• What is needed: Nothing but a full, exact copy of the data is needed.

• Collected material:
..............................

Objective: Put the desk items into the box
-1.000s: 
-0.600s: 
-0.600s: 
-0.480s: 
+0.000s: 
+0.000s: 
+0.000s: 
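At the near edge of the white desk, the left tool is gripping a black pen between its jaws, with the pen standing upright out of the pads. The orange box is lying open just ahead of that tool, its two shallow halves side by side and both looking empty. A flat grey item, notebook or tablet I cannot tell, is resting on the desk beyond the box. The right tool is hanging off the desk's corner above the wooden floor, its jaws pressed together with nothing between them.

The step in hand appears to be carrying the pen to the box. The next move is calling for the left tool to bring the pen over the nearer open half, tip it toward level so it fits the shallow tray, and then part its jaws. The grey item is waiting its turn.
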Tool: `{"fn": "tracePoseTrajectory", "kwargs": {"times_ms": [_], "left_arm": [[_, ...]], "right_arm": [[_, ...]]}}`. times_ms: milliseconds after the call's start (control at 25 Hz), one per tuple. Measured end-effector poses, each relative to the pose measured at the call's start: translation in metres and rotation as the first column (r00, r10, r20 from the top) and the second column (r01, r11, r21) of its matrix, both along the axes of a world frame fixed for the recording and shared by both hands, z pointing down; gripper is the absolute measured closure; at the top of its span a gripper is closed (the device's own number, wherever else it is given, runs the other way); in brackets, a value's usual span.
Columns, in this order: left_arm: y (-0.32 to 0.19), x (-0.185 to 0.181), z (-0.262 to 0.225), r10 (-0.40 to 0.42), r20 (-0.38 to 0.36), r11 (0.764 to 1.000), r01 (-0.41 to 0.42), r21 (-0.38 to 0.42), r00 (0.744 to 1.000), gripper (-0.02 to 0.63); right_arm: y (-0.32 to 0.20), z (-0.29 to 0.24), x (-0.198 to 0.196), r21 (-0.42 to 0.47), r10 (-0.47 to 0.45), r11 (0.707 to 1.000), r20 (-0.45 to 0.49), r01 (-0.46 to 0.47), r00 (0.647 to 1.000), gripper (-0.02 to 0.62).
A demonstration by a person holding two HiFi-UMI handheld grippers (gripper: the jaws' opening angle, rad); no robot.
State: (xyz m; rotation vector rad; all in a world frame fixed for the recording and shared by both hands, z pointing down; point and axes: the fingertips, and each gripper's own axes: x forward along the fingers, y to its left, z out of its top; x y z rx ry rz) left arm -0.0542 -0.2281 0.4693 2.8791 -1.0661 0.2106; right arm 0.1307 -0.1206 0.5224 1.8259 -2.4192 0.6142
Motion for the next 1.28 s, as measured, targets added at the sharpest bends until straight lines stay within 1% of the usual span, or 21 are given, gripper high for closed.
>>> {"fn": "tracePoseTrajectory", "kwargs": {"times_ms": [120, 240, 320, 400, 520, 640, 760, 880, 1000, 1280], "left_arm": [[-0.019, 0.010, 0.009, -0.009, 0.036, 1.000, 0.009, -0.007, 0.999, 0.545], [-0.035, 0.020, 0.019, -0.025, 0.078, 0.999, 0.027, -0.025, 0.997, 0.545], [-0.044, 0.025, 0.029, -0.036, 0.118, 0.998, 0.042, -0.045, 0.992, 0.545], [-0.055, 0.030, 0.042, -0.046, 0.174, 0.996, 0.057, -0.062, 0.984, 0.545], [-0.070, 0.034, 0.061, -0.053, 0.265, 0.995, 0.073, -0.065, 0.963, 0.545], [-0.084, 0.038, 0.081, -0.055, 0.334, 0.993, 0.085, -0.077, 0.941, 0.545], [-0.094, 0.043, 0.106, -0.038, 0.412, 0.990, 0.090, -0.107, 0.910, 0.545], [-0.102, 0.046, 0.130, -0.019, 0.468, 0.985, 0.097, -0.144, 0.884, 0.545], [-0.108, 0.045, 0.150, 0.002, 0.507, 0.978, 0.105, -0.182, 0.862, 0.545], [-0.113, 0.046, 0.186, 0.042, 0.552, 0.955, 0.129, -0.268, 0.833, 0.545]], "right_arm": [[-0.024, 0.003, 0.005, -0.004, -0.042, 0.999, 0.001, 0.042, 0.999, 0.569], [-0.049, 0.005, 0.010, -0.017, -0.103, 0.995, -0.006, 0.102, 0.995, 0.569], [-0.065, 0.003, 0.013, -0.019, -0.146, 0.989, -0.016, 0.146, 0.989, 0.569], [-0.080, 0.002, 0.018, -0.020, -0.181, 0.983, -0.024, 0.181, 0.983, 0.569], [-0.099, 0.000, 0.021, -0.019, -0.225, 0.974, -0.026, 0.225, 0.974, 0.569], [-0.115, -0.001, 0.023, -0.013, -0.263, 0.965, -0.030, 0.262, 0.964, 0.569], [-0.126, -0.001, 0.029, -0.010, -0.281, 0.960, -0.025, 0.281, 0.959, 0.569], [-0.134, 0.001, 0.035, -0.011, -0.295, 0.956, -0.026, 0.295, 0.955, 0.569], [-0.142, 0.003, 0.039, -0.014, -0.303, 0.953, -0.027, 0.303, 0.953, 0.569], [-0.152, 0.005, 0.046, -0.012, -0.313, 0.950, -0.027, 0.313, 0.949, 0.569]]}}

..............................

• Solution for this problem:
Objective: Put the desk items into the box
-1.000s: 
-0.600s: 
-0.600s: 
-0.480s: 
+0.000s: 
+0.000s: 
+0.000s: 
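At the near edge of the white desk, the left tool is gripping a black pen between its jaws, with the pen standing upright out of the pads. The orange box is lying open just ahead of that tool, its two shallow halves side by side and both looking empty. A flat grey item, notebook or tablet I cannot tell, is resting on the desk beyond the box. The right tool is hanging off the desk's corner above the wooden floor, its jaws pressed together with nothing between them.

The step in hand appears to be carrying the pen to the box. The next move is calling for the left tool to bring the pen over the nearer open half, tip it toward level so it fits the shallow tray, and then part its jaws. The grey item is waiting its turn.
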Tool: `{"fn": "tracePoseTrajectory", "kwargs": {"times_ms": [_], "left_arm": [[_, ...]], "right_arm": [[_, ...]]}}`. times_ms: milliseconds after the call's start (control at 25 Hz), one per tuple. Measured end-effector poses, each relative to the pose measured at the call's start: translation in metres and rotation as the first column (r00, r10, r20 from the top) and the second column (r01, r11, r21) of its matrix, both along the axes of a world frame fixed for the recording and shared by both hands, z pointing down; gripper is the absolute measured closure; at the top of its span a gripper is closed (the device's own number, wherever else it is given, runs the other way); in brackets, a value's usual span.
Columns, in this order: left_arm: y (-0.32 to 0.19), x (-0.185 to 0.181), z (-0.262 to 0.225), r10 (-0.40 to 0.42), r20 (-0.38 to 0.36), r11 (0.764 to 1.000), r01 (-0.41 to 0.42), r21 (-0.38 to 0.42), r00 (0.744 to 1.000), gripper (-0.02 to 0.63); right_arm: y (-0.32 to 0.20), z (-0.29 to 0.24), x (-0.198 to 0.196), r21 (-0.42 to 0.47), r10 (-0.47 to 0.45), r11 (0.707 to 1.000), r20 (-0.45 to 0.49), r01 (-0.46 to 0.47), r00 (0.647 to 1.000), gripper (-0.02 to 0.62).
A demonstration by a person holding two HiFi-UMI handheld grippers (gripper: the jaws' opening angle, rad); no robot.
State: (xyz m; rotation vector rad; all in a world frame fixed for the recording and shared by both hands, z pointing down; point and axes: the fingertips, and each gripper's own axes: x forward along the fingers, y to its left, z out of its top; x y z rx ry rz) left arm -0.0542 -0.2281 0.4693 2.8791 -1.0661 0.2106; right arm 0.1307 -0.1206 0.5224 1.8259 -2.4192 0.6142
Motion for the next 1.28 s, as measured, targets added at the sharpest bends until straight lines stay within 1% of the usual span, or 21 are given, gripper high for closed.
>>> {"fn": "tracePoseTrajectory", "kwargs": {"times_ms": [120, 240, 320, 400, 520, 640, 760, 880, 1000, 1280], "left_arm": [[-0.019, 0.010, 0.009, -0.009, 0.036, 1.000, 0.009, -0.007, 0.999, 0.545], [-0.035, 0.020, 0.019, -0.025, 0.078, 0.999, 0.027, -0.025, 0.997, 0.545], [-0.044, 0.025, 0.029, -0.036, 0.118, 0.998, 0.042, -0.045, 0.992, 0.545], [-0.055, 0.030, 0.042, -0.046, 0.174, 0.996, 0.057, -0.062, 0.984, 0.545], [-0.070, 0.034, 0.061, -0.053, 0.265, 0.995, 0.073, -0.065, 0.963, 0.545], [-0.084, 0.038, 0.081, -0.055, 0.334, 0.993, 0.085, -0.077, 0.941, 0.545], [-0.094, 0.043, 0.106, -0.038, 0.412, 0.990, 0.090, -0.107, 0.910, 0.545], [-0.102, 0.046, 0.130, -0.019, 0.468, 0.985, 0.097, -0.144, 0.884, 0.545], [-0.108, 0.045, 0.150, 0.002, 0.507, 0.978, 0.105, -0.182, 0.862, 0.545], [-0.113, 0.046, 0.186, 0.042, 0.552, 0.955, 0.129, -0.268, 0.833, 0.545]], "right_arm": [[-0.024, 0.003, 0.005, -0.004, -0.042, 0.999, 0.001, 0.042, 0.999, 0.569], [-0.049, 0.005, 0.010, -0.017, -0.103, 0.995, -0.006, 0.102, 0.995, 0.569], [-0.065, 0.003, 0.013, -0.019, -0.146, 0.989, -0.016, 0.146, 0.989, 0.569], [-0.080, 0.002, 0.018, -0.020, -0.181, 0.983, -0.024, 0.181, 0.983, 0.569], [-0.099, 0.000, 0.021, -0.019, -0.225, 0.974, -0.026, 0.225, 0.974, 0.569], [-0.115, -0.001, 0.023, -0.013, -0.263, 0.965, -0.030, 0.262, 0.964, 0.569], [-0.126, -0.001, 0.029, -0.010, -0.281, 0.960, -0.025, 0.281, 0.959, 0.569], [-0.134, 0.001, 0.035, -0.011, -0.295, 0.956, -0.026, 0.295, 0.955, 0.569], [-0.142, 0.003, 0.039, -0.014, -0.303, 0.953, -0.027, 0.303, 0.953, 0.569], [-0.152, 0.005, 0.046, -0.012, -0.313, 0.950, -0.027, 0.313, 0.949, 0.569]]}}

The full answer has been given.